Btw, what kind of cube was your white one again? The one I tried out when we were waiting for dChan?


----------



## CubeWoRm (Feb 14, 2010)

*Cubers in Sacramento area?*

I think this type of post has probably been done before, but I couldn't find any open ones. 

I live just outside of Sacramento, been cubing for almost a year and just looking for anyone else that's nearby? All my friends are non-cubers and don't get the obsession =)

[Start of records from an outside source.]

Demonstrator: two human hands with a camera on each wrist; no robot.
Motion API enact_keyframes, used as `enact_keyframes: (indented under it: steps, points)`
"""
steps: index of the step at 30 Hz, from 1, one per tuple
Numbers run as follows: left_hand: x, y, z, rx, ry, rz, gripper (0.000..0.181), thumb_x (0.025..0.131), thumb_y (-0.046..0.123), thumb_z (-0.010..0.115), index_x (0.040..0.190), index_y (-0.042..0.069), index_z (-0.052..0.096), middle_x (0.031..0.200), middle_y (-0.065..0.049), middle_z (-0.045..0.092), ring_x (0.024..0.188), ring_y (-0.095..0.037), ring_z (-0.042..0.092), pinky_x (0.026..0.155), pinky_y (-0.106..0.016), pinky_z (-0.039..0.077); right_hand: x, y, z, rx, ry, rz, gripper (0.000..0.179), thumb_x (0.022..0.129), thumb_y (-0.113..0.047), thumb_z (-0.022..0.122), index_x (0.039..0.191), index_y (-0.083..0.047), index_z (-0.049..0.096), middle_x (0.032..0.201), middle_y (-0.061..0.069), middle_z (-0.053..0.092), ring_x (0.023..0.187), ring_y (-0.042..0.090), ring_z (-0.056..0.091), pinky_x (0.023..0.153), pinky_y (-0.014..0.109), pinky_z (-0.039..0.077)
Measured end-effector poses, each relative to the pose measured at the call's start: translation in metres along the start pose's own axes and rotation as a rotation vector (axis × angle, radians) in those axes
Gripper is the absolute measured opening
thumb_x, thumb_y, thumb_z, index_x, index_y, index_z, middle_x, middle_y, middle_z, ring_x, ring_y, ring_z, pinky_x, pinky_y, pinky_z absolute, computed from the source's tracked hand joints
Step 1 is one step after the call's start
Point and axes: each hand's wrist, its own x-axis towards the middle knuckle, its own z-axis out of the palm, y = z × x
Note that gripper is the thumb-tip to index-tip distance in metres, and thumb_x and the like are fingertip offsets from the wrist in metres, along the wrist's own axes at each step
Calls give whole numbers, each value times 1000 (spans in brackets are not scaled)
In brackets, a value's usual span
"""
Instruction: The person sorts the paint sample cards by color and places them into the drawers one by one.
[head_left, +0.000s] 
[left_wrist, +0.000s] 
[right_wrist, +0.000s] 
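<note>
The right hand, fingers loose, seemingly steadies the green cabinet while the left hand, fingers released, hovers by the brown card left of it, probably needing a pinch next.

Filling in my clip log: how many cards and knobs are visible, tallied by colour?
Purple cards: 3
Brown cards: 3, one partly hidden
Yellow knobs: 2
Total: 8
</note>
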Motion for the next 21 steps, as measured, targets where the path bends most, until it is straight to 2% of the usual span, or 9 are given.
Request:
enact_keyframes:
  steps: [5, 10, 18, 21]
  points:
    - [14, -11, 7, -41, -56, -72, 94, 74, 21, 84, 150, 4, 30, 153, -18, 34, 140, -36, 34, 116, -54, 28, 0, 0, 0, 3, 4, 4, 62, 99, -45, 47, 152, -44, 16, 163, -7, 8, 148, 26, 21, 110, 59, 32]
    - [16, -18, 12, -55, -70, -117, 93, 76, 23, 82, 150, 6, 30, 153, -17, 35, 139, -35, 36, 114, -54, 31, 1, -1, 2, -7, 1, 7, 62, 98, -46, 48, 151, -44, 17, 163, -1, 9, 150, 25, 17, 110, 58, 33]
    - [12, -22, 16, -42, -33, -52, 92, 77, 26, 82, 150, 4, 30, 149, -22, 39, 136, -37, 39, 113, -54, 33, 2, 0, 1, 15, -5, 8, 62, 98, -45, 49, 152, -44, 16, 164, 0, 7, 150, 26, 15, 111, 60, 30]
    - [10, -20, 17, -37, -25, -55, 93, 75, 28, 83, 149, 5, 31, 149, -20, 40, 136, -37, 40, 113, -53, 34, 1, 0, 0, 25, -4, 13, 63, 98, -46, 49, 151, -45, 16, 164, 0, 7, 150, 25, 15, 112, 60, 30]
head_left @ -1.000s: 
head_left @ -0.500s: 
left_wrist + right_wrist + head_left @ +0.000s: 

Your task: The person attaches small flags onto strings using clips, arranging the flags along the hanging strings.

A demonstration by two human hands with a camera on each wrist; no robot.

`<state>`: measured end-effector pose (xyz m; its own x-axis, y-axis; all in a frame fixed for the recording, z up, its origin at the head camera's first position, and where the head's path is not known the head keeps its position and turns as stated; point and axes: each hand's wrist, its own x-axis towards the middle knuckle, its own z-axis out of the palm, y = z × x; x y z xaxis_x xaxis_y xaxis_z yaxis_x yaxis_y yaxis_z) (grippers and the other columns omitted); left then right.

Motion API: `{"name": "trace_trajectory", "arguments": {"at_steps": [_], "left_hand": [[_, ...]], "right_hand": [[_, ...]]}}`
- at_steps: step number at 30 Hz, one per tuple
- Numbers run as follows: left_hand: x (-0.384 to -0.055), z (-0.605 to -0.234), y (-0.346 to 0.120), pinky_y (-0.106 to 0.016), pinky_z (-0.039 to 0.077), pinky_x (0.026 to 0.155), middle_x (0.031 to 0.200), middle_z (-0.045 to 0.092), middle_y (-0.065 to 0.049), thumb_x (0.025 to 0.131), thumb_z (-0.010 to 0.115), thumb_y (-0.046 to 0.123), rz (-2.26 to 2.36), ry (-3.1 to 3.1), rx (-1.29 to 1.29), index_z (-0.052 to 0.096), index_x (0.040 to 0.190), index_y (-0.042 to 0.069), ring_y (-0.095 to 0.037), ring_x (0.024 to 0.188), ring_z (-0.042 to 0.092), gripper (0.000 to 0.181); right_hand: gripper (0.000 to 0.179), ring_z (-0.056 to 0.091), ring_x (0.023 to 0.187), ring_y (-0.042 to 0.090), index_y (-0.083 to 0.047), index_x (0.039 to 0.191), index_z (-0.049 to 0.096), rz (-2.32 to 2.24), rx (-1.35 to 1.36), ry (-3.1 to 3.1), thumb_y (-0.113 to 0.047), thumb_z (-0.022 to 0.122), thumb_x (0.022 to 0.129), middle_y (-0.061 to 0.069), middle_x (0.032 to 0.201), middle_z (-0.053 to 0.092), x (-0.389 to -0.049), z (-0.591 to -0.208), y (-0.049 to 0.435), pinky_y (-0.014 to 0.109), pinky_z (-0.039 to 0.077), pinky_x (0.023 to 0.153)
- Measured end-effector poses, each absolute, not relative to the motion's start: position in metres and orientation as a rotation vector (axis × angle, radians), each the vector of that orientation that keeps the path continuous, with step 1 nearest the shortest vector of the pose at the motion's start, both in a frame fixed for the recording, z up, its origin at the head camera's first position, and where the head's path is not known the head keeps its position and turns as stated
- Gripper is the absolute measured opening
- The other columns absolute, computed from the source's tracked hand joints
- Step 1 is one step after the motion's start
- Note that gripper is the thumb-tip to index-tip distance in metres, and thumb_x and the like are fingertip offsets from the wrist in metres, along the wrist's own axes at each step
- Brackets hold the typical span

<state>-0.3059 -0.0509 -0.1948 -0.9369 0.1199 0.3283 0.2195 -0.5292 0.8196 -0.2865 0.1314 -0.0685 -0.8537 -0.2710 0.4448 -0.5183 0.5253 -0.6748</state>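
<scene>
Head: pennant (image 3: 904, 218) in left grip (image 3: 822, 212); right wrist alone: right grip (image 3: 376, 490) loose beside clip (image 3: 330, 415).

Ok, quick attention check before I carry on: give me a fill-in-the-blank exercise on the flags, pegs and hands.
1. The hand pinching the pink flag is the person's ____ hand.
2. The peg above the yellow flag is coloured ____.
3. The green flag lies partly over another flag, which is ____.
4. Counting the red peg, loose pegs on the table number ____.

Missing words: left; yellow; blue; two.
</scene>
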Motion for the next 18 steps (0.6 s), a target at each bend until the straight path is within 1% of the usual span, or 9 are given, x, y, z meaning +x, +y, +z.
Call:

I'll be competing for the first time at the Reno comp, hoping to meet some locals there. 

Anyone... anyone...


----------



## Bryan (Feb 14, 2010)

http://www.cubingusa.com/cubers.php


----------



## CubeWoRm (Feb 14, 2010)

Cool, thanx Bryan!


----------



## dChan (Jul 7, 2010)

*Cube Meet @ Westside Pavilion Mall, CA 07/10/10*

Hi everyone,

I should have posted this up earlier, but we are having a cube meet this Saturday (July 10, 2010) in Los Angeles at the Westside Pavilion Mall. Here are the details:

*What:* Cube meet and unofficial competition.

*Where:* 
Westside Pavilion
10800 West Pico Blvd
Los Angeles, CA 90064

*When:* July 10, 2010 starting from 11 AM

If you have an open day then feel free to drop by. Everyone is welcome to come. If you need directions or any help, contact me at [email protected] and I'll provide you with either Steven's or my phone number.

See you on Saturday!
-Daniel


----------



## Feryll (Jul 7, 2010)

July 10, you mean? At first I was like "He's advertising for an event that started 6 hours ago?"


----------



## dChan (Jul 8, 2010)

Haha, yeah, sorry about that. It's fixed now.


----------



## MrData (Jul 8, 2010)

Yay, cube meet. 
Will we be watching Star Trek this time?


----------



## Faz (Jul 8, 2010)

count joey forte, and I in.


----------



## dChan (Jul 8, 2010)

Awesome, Feliks. We'll all watch Star Trek and cube, then.


----------



## DevenNadudvari (Jul 8, 2010)

Yay, another one! I won't suck this time


----------



## ianini (Jul 8, 2010)

I can't make it! D:


----------



## ~Phoenix Death~ (Jul 8, 2010)

YES
Hey dan, when I search the address on Google Maps, there's something that says


> Westside Pavilion Bare Escentuals Boutique‎


Is that where it is?


----------



## MrData (Jul 8, 2010)

That's the right place.
We should be meeting at the food court on the third floor iirc.


----------



## ~Phoenix Death~ (Jul 8, 2010)

MrData said:


> That's the right place.
> We should be meeting at the food court on the third floor iirc.



*cough*Burbank*cough*

EDIT:I checked the location on the GPS and I gotta say:
Thank you Daniel for making the location so near to my house! 25 minute drive!


----------



## dChan (Jul 8, 2010)

Eh, Burbank won't happen again. We've been to Westside Pavilion with a fairly large group back when Dene and Jun were still here and had no problems. Burbank was just a case of us running into a bad security guard.


----------



## ~Phoenix Death~ (Jul 8, 2010)

dChan said:


> Eh, Burbank won't happen again. We've been to Westside Pavilion with a fairly large group back when Dene and Jun were still here and had no problems. Burbank was just a case of us running into a bad security guard.



LOL


----------



## babyle (Jul 8, 2010)

I should be there and that was the only time I have ever seen a security guard at Burbank


----------



## ~Phoenix Death~ (Jul 8, 2010)

I will be bringing cubes to sell 
Type Cii*
Fii*
Chinese Crap**
Haiyan Haiyan
LanLan 2x2
*$9-10
**Free
Haiyan and LanLan can be discussed.


----------



## Lorenzo (Jul 8, 2010)

~Phoenix Death~ said:


> I will be bringing cubes to sell
> Type Cii*
> Fii*
> Chinese Crap**
> ...



Is that the FII we used for underwater solves at Cameron's house?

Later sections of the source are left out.